▶ [Task item]: Retype the data exactly, from its first line to the line containing "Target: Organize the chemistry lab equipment", including both, and skip any picture.

▶ [Stored data]:

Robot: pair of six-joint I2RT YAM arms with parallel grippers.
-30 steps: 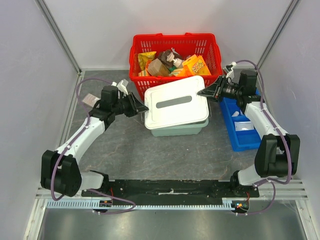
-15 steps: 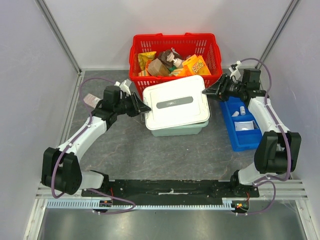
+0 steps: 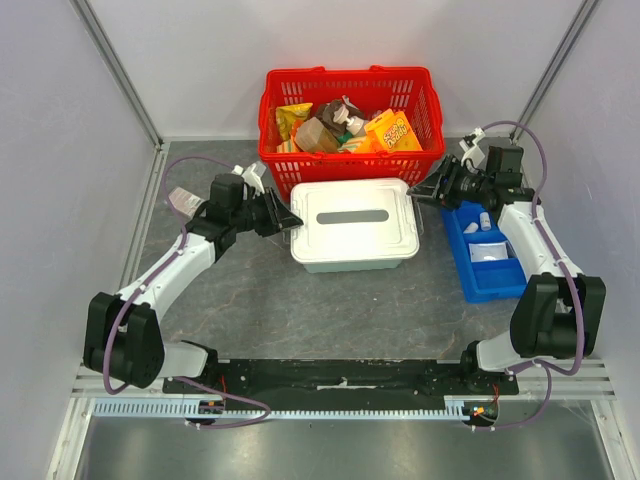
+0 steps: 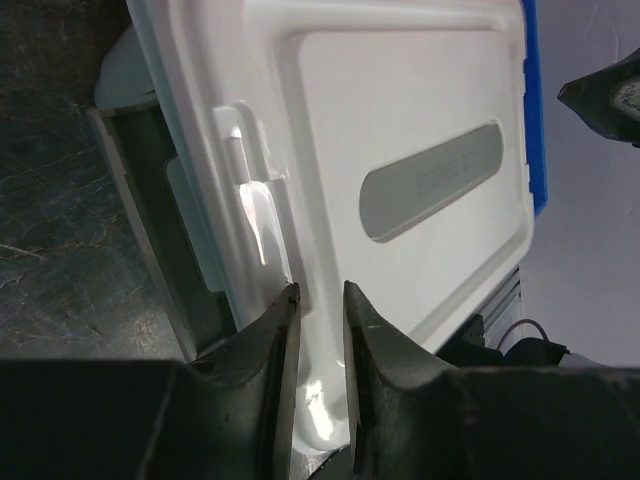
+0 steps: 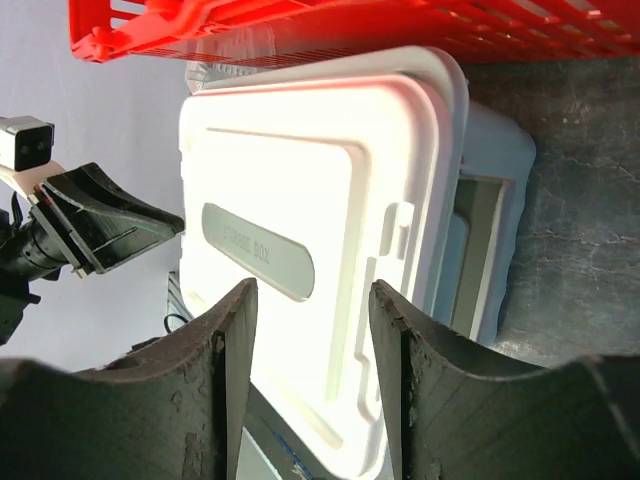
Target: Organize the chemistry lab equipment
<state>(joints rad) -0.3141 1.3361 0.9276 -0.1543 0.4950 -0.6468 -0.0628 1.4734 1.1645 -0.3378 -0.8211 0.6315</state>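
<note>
A white storage-box lid (image 3: 355, 215) lies flat on its pale green box (image 3: 355, 263) at the table's middle. My left gripper (image 3: 292, 221) is at the lid's left edge, and in the left wrist view its jaws (image 4: 318, 288) are shut on the lid's rim (image 4: 400, 130). My right gripper (image 3: 420, 193) stands open just off the lid's right edge, its jaws (image 5: 312, 290) wide apart and gripping nothing. Small white vials (image 3: 484, 221) lie in the blue tray (image 3: 463, 262) on the right. A flat clear packet (image 3: 181, 198) lies near the left wall.
A red mesh basket (image 3: 345, 76) full of orange and yellow snack packs stands right behind the box, its wall close above the lid in the right wrist view (image 5: 300, 25). Grey walls close in on both sides.
The lid has come down from a tilt and now sits flat and square on the box. My right gripper opened and drew back to the right. The left gripper kept its hold.
</note>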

▶ [Reply to the task]:
Robot: pair of six-joint I2RT YAM arms with parallel grippers.
-30 steps: 
-15 steps: 
+0 steps: 
+0 steps: 
+0 steps: 
Target: Organize the chemistry lab equipment

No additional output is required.